Since 9/11 the dangerous nature of the error has been obvious for it has fostered the establishment in our countries of a hideous and rapidly growing malignancy which – unless it is swiftly cut out – will do to western civilization what hideous malignancies do to the human body. Our masters are still wedded to the error and are still in denial – no doubt David Cameron is repolishing his “this has nothing to do with Islam” speech. But such denial becomes more and more difficult as the atrocities accumulate – and now Paris. There are signs aplenty that the post war consensus is beginning to come apart under the combined stress and strain of mass immigration and the Islamist terror which it brings with it; nationalist forces are rising on the continent and they may well destroy the EU, itself one of the more gross and destructive manifestations of internationalism.

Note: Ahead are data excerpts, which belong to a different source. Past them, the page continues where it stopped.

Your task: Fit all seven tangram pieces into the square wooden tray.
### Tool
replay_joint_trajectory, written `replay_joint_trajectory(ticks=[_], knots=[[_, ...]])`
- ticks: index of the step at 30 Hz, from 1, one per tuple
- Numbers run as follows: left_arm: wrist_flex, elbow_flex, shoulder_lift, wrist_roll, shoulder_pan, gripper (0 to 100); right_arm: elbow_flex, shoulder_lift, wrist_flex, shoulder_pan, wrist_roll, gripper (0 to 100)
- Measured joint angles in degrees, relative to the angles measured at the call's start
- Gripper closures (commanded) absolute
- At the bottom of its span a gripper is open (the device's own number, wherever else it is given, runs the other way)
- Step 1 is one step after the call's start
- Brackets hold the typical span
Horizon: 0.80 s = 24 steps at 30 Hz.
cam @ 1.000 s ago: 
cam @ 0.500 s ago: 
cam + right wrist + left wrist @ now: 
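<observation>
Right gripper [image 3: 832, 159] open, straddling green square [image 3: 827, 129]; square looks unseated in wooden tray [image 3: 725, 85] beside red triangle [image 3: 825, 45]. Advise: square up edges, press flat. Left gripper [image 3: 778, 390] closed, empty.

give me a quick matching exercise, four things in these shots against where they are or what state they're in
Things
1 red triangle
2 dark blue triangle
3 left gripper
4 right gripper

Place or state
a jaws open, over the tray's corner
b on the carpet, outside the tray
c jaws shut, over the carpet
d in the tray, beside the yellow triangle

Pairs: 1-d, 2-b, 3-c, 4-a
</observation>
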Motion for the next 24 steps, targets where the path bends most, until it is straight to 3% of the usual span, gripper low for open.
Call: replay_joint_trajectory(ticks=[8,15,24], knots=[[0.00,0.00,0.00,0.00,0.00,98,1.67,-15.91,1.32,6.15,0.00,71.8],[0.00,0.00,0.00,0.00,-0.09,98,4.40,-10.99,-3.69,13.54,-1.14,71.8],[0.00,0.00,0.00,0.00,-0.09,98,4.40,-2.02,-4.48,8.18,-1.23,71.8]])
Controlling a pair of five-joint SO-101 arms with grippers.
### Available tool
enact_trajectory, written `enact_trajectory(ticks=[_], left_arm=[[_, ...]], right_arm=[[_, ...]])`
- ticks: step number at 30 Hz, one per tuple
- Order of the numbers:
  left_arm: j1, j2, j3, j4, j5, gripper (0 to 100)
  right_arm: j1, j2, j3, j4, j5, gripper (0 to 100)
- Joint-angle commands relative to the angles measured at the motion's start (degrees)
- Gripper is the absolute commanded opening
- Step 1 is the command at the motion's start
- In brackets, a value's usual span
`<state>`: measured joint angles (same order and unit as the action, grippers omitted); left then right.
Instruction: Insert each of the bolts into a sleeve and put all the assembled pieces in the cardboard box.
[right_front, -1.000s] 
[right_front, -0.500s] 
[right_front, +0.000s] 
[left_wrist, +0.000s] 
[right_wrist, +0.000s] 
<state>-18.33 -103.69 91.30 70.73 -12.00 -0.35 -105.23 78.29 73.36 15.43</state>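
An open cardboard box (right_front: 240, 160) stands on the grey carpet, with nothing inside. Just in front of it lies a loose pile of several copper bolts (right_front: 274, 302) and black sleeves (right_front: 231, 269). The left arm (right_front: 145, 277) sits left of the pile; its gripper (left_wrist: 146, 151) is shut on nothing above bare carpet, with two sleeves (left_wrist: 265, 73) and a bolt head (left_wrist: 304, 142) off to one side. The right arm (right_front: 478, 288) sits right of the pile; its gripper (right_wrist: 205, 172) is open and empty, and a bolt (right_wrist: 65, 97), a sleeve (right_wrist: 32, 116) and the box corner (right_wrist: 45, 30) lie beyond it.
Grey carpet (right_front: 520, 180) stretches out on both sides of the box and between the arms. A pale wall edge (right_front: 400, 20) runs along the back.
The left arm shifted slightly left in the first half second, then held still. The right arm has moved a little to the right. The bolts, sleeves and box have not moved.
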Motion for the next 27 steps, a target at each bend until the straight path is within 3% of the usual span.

The appalling destruction of two world wars led the West into a fatal error, but the communist East avoided the error and applied the correct formula for the avoidance of conflict – the separation of populations. Areas of Germany allocated for resettlement by Poles and Czechs were cleared of their German populations by a brutal process defended in the House of Commons by the Foreign Secretary, Sir Anthony Eden, as “necessary to achieve racial purity”. Thus it was that a Poland which, before the War, was only 60 % Polish and racked by ethnic dissension – Poles against Ukrainians, Poles against Lithuanians, Germans against Poles, everyone against Jews – is now 98% Polish and very obviously determined to remain so.
It is indeed in separation that conflict is to be avoided because populations which live apart in their own communities cannot threaten the identity or the interests of others. So, as someone once said, “strong fences make good neighbours”. And as someone else said, long before, “blessed are the peacemakers”.